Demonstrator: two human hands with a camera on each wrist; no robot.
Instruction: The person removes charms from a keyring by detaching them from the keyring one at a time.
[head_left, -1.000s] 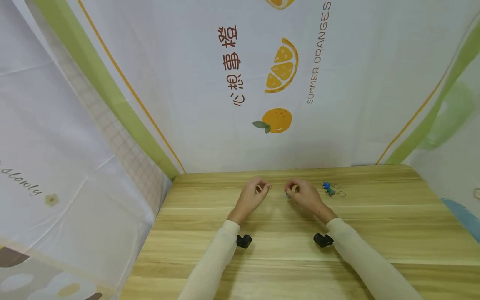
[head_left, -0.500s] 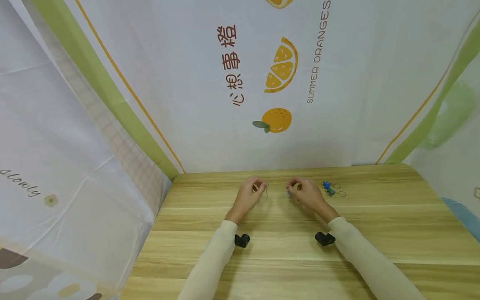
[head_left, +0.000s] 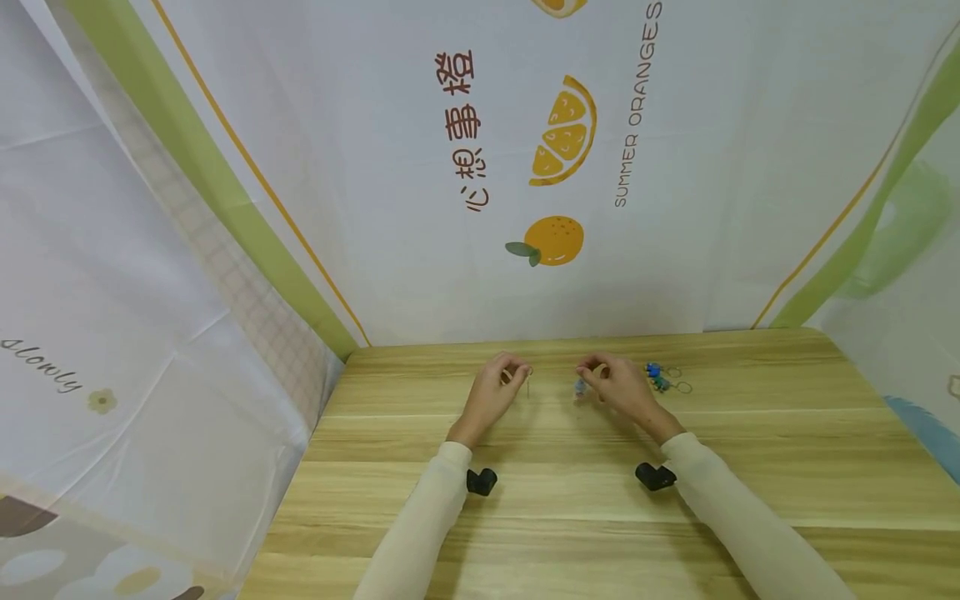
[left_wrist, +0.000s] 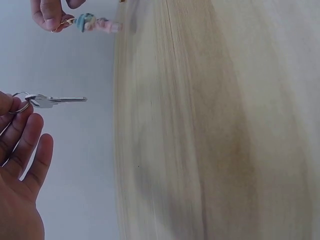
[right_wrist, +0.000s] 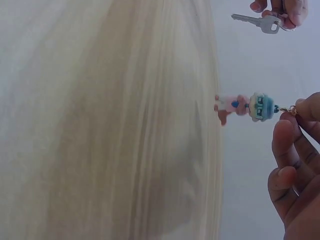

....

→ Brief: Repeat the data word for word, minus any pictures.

→ Exercise solution:
Demonstrator: two human hands with a camera on each wrist; no robot.
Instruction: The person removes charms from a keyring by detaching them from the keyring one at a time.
[head_left, -1.000s] 
[head_left, -0.500s] 
[head_left, +0.000s] 
[left_wrist, +0.000s] 
[right_wrist, +0.000s] 

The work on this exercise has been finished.